Po chwili moich wyjaśnień Olivia się zgodziła i jeszcze dziś wieczorem Łukasz miał tam być. Wróciłam do kuchni.

- Pojedziesz na noc do cioci Olivii dobrze?
- Dobrze, ale dlaczego?

- Tam będziesz bezpieczny...

- A tu nie jestem?

- Nie do końca...

- Chyba przy Igorze nic mi nie grozi!

- Oczywiście, że nie...Ale jednak wolałabym, żebyś tam dziś pojechał.

- No dobrze.

*

- Wychodzę z Łukaszem, wrócę za godzinę - Powiedziałam, a on popatrzył na mnie nieprzytomnie.

- Dobra...- Kiwną głową. Patrzyłam na niego jeszcze chwilę, po czym odwróciłam się, zabrałam torbę z rzeczami chłopca i razem wyszliśmy z mieszkania.

-Czemu on tak dziwnie wygląda? - Zapytał.

- Mówiłam ci, że źle się czuje.

- Przeziębił się? - Łukasz był bardzo przejęty.

- Tylko troszkę...Do jutra mu przejdzie.

- To dobrze - Uśmiechnął się.

**

- Siemka Łukasz! - Kuba wystawił rękę, a Łukasz zbił z nim piątkę.

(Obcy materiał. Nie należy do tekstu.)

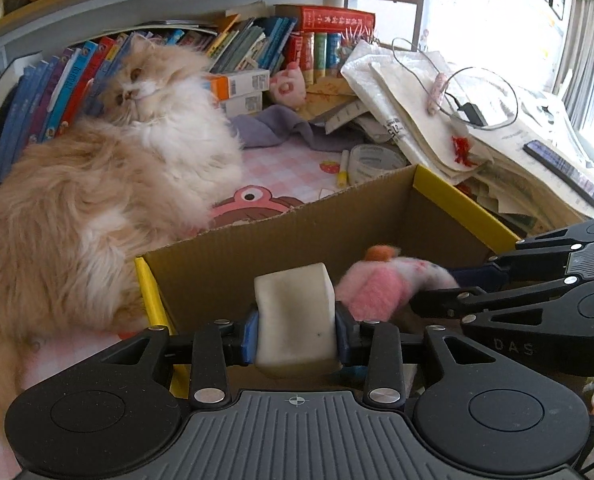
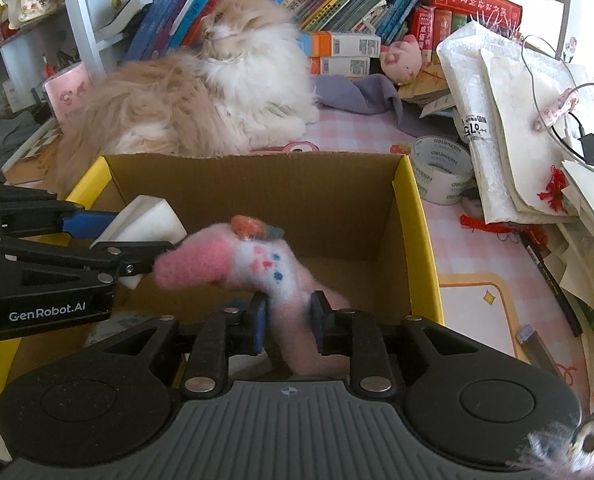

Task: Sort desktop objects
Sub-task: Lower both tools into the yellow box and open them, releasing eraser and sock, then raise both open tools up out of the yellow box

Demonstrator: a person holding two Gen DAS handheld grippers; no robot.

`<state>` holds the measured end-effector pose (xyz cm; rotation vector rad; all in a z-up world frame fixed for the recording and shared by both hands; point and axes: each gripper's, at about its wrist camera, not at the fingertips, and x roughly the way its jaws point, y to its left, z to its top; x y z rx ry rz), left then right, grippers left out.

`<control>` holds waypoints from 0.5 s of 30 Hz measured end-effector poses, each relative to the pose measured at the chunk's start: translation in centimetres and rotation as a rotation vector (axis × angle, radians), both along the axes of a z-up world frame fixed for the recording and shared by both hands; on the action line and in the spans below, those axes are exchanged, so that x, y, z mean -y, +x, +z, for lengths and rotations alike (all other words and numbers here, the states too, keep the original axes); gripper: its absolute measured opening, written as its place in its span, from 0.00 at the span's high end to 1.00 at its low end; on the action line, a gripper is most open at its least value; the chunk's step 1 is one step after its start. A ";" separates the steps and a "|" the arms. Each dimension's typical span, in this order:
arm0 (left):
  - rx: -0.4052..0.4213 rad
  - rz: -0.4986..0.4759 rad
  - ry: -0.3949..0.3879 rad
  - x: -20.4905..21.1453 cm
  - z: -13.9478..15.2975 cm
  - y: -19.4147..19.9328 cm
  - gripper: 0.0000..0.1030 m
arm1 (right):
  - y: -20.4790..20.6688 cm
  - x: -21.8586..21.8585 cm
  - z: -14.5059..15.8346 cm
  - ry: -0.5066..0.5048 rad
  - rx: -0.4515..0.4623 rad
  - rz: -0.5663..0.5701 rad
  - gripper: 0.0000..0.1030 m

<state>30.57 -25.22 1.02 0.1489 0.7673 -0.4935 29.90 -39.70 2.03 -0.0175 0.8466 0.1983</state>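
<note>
An open cardboard box (image 1: 257, 248) (image 2: 257, 200) with yellow flaps stands on the pink checked desk mat. My left gripper (image 1: 295, 332) (image 2: 137, 236) is shut on a white foam block (image 1: 293, 312) (image 2: 145, 220), which it holds upright over the box's left part. My right gripper (image 2: 289, 316) (image 1: 441, 286) is shut on the lower end of a fluffy pink and white sock (image 2: 225, 260) (image 1: 377, 288) with an orange tuft. The sock's toe hangs to the left over the box's inside, close to the left gripper's tip. The box floor is mostly hidden.
A long-haired cream cat (image 1: 117, 184) (image 2: 201, 100) lies against the box's far left side. A tape roll (image 2: 441, 172) and a yellow pen (image 1: 343, 168) lie behind the box. A pile of papers and bags (image 1: 477, 128) rises at the right. Books line the back.
</note>
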 end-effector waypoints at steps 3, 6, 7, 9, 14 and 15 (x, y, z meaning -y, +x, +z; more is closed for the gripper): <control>0.037 0.019 -0.038 -0.4 0.7 -0.5 0.45 | -0.2 -0.1 0.4 0.002 0.034 -0.006 0.74; 0.094 0.041 -0.069 -0.8 1.8 -1.1 0.37 | -0.5 -0.1 0.9 0.009 0.057 -0.006 0.71; 0.111 0.051 -0.074 -0.9 2.2 -1.4 0.34 | -0.6 -0.1 1.1 0.012 0.065 -0.005 0.70; 0.138 0.073 -0.079 -1.1 2.8 -1.9 0.32 | -0.9 -0.1 1.4 0.015 0.076 -0.001 0.69; 0.177 0.124 -0.091 -1.8 4.0 -3.6 0.31 | -2.0 -0.3 2.4 0.027 0.112 0.022 0.66; 0.186 0.135 -0.094 -1.9 4.2 -4.1 0.31 | -2.3 -0.3 2.6 0.028 0.120 0.027 0.66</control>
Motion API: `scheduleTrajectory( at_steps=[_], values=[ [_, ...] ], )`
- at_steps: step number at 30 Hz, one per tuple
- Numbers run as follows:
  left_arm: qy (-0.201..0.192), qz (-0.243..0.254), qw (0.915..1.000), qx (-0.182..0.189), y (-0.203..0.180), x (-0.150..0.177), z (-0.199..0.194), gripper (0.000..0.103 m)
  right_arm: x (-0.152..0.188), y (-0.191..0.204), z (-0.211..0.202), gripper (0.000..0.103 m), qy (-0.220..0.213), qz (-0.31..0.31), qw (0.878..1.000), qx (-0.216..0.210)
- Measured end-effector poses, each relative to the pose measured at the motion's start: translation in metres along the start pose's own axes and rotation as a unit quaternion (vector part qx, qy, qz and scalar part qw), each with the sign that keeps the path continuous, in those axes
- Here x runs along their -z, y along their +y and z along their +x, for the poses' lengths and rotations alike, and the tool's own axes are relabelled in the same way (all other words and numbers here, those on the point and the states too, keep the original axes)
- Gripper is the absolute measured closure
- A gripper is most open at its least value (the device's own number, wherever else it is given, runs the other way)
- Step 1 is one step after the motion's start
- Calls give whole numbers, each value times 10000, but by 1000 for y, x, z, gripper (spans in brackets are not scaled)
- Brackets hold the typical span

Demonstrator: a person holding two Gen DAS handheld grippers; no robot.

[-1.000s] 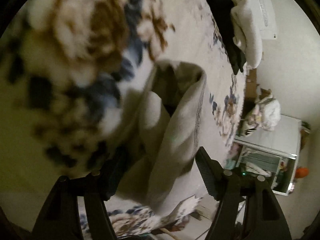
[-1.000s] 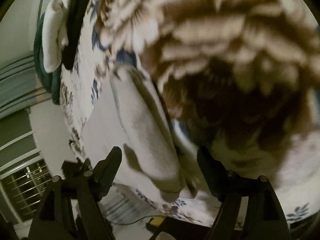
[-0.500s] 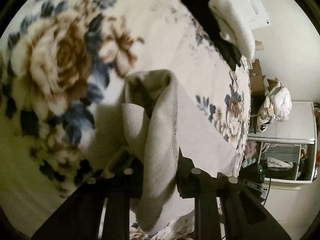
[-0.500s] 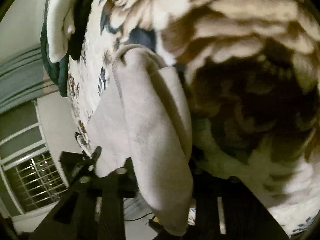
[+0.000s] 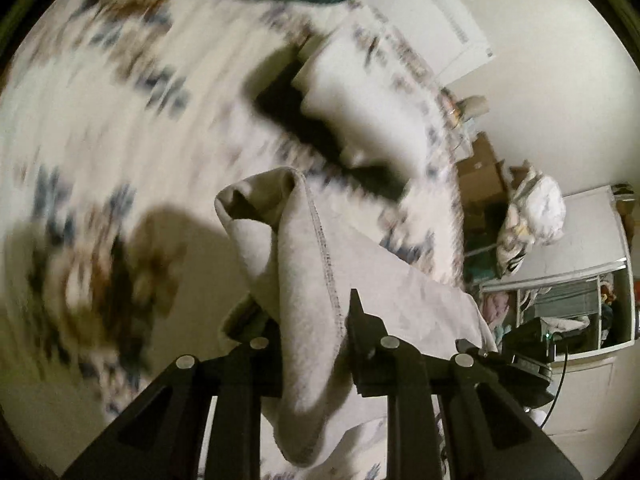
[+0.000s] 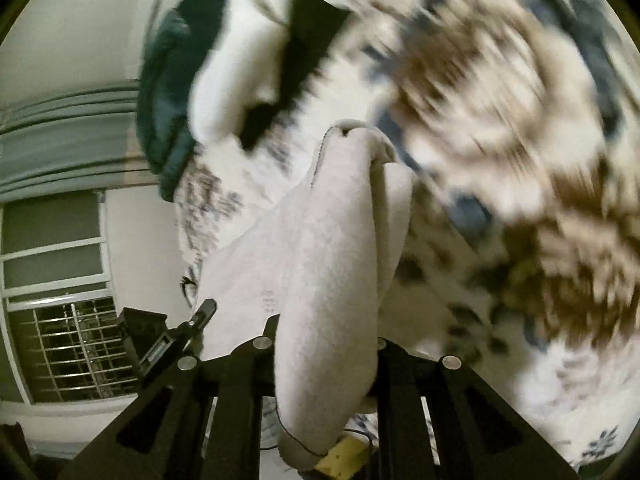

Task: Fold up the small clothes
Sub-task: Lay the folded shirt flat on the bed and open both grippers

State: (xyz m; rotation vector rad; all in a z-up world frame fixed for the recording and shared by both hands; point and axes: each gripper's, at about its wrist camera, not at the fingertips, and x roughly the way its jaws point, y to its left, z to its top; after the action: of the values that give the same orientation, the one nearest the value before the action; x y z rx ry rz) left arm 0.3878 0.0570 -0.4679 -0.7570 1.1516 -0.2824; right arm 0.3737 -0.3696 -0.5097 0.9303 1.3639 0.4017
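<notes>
Cloth [image 5: 308, 280] above blanket [image 5: 100, 128]; clothes pile [image 5: 352, 120] beyond, on blanket.

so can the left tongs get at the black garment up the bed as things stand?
Probably not: the left tongs are shut on the beige garment, which drapes ahead of them. The black garment lies apart, beyond it.
</notes>
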Motion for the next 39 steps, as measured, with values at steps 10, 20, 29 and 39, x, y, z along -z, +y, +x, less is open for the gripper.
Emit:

- Cześć wujciu! - Na horyzoncie pojawiła się Olivia  - Ciocia! - Krzyknął i podbiegł do niej. Olivia wzięła go na ręce i mocno objęła.

- Dzięki, że się zgodziliście - Uśmiechnęłam się do Kuby.

- Nie ma sprawy...Dobrze się czujesz? - Zmierzył mnie wzrokiem.

- Tak...Wszystko w porządku - " Talencie aktorski nie zawiedź mnie..."

- A to limo pod okiem to samo się zrobiło? - Zmarszczył brwi.

- Co? - Odwróciłam się  i przeglądnęłam w lustrze, które wisiało na korytarzu - A to limo...- Zaśmiałam się nerwowo - No tak wyszło...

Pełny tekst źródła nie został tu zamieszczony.